# Get the size of the datasets on disk

For the manuscript on the fishes, we want to know how much data we produced.
This notebook is based on a copy of `DataWrangling.ipynb` and https://github.com/habi/zmk-tooth-cohort/blob/master/ToothDataSize.ipynb

In [1]:
import platform
import os
import glob
import pandas
from tqdm import notebook
# import imageio
# import numpy
# import matplotlib.pyplot as plt
# from matplotlib_scalebar.scalebar import ScaleBar
# import seaborn
# import dask
# import dask_image.imread
# from dask.distributed import Client, LocalCluster
# import skimage

In [24]:
# The canonical place for *this* notebook is the iee research storage, as only there we have *all* the data
if 'Linux' in platform.system():
    Root = os.path.join(os.sep, 'home', 'habi', 'research-storage-iee')
else:
    Root = os.path.join('I:\\microCTupload')
print('We are loading all the data from %s' % Root)

We are loading all the data from /home/habi/research-storage-iee


In [25]:
def get_git_hash():
    '''
    Get the current git hash from the repository.
    Based on http://stackoverflow.com/a/949391/323100 and
    http://stackoverflow.com/a/18283905/323100
    '''
    from subprocess import Popen, PIPE
    import os
    gitprocess = Popen(['git',
                        '--git-dir',
                        os.path.join(os.getcwd(), '.git'),
                        'rev-parse',
                        '--short',
                        '--verify',
                        'HEAD'],
                       stdout=PIPE)
    (output, _) = gitprocess.communicate()
    return output.strip().decode("utf-8")

In [26]:
# Make directory for output
OutPutDir = os.path.join(os.getcwd(), 'Output', get_git_hash())
print('We are saving all the output to %s' % OutPutDir)
os.makedirs(OutPutDir, exist_ok=True)

We are saving all the output to /home/habi/P/Documents/EAWAG/Output/d3ac286


In [27]:
# Make us a dataframe for saving all that we need
Data = pandas.DataFrame()

In [28]:
# Get *all* log files
# Sort them by time, not name
Data['LogFile'] = [f for f in sorted(glob.glob(os.path.join(Root, '**', '*.log'),
                                               recursive=True),
                                     key=os.path.getmtime)]
print('We have %s log files to work with' % (len(Data)))

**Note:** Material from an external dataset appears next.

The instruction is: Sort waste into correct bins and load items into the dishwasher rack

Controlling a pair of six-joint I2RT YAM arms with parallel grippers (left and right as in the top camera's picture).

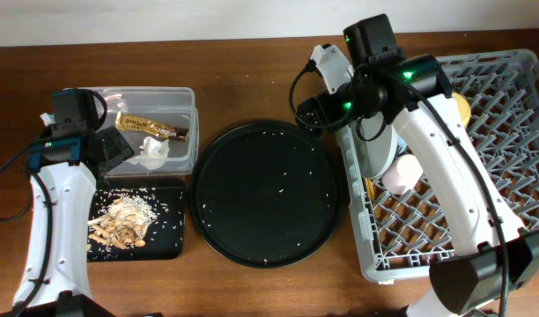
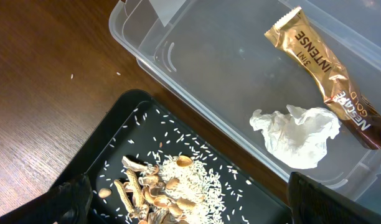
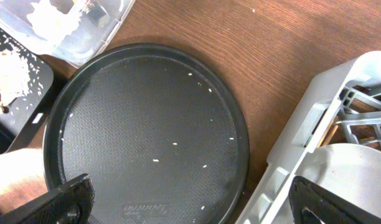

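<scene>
The brown-and-gold wrapper and the white tissue lie in the clear box. Tan scraps with rice lie in the small black tray. My left gripper is open and empty over the boundary between these two bins. The left wrist view shows the wrapper, the tissue and the scraps between my open fingers. My right gripper is open and empty by the left edge of the grey rack. The rack holds a pink cup, a white plate and a yellow bowl.
The large round black tray lies between the bins and the rack, with a few rice grains on it. It fills the right wrist view, with the rack's corner at right. Bare wooden table lies along the back edge.
</scene>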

We have 1172 log files to work with


In [29]:
# Get all folders
Data['Folder'] = [os.path.dirname(f) for f in Data['LogFile']]

In [30]:
# Generate us some meaningful colums
Data['Fish'] = [l[len(Root)+1:].split(os.sep)[0] for l in Data['LogFile']]
Data['Scan'] = ['_'.join(l[len(Root)+1:].split(os.sep)[1:-1]) for l in Data['LogFile']]

In [31]:
# How many fishes did we scan?
# We scanned six 'buckets of fish' and one set of only 'teeth', so subtract those :)
print('We have %s unique names in our corpus of scan' % (len(Data.Fish.unique())-7))
print('We performed %s scans in total' % len(Data.Scan))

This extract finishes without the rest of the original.